Two Johannine specialists, George van Kooten (Cambridge) and Michael Gorman (St Mary’s Seminary and University, Baltimore), are soon to publish monographs boldly arguing for a redating of John’s Gospel. Van Kooten thinks John is the first gospel and was published in the early 60s A.D.* Gorman thinks Paul’s theology is deeply indebted to John. That gospel must, therefore, antedate his letters.
In the same vein, this monograph sets out the case for an early dating of John, prior to Paul’s letter to the Philippians. Paul’s language and concerns in Philippians (esp. 1:27; 2:1–2, 14–16; 3:3, 14, 19–20) are Johannine, in a way that is best explained if Paul writes from Ephesus (c. 53 C.E.), where (a form of) John’s Gospel was in circulation. In the light of my comprehensive new approach to the Philippians Christ Hymn in The Divine Heartset (2023), this book explores eleven points of thematic and linguistic connection between the hymn and John.

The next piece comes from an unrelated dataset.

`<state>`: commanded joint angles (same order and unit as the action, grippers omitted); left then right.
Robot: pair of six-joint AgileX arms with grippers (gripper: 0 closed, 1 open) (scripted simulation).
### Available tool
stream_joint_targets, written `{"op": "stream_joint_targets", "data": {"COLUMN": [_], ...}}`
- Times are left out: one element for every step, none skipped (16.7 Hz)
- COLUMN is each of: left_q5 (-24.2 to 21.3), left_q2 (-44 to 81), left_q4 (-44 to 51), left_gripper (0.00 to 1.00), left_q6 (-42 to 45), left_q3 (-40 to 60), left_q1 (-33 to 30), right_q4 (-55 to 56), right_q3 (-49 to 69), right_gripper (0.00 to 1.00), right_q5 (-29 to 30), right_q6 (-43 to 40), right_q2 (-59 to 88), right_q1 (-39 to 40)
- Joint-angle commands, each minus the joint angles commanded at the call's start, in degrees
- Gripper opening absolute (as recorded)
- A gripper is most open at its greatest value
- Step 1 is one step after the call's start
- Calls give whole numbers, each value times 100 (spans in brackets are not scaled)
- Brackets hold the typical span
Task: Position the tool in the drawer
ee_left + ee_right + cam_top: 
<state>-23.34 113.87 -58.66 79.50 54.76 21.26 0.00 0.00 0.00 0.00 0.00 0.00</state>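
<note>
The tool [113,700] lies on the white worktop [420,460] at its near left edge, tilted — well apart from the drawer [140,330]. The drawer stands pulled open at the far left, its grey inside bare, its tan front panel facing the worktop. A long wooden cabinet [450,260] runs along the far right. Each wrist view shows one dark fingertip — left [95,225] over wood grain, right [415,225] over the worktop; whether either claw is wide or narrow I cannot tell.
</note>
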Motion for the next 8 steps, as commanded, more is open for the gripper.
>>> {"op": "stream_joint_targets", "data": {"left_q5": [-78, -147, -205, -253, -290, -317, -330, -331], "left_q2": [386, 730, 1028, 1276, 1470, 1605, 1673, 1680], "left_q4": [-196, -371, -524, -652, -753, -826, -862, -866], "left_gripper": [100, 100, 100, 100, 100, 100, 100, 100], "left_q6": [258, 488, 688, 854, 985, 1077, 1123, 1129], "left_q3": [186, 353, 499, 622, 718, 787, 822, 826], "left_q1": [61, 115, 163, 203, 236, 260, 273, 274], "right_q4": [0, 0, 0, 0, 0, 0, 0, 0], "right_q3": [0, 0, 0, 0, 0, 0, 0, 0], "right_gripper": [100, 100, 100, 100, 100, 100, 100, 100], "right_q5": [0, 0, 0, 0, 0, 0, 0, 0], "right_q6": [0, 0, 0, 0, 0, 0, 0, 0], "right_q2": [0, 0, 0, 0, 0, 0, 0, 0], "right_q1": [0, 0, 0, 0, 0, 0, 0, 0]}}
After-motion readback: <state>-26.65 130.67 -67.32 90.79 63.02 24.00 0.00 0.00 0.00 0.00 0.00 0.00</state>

The monograph also sets up some proposals for a new approach to the historicity and theology of Johannine tradition, illustrated through a close study of John 5. I present a new approach to John 5 in the light of proposals for: (a) a well-known Jewish response to the Hellenistic ruler cult, (b) a scriptural and Jewish understanding of the priesthood’s sacramental participation in the ongoing work of creation, (c) the variety of Jewish responses to the Greek and Roman competitive culture of honour, and (d) a temple and high priestly reading of Daniel 7 (verse 13 of which is cited in John 5:27). If John 5 is read in the light of these four phenomena it is at once possible to see how that chapter might accurately record an episode in the life of Christ.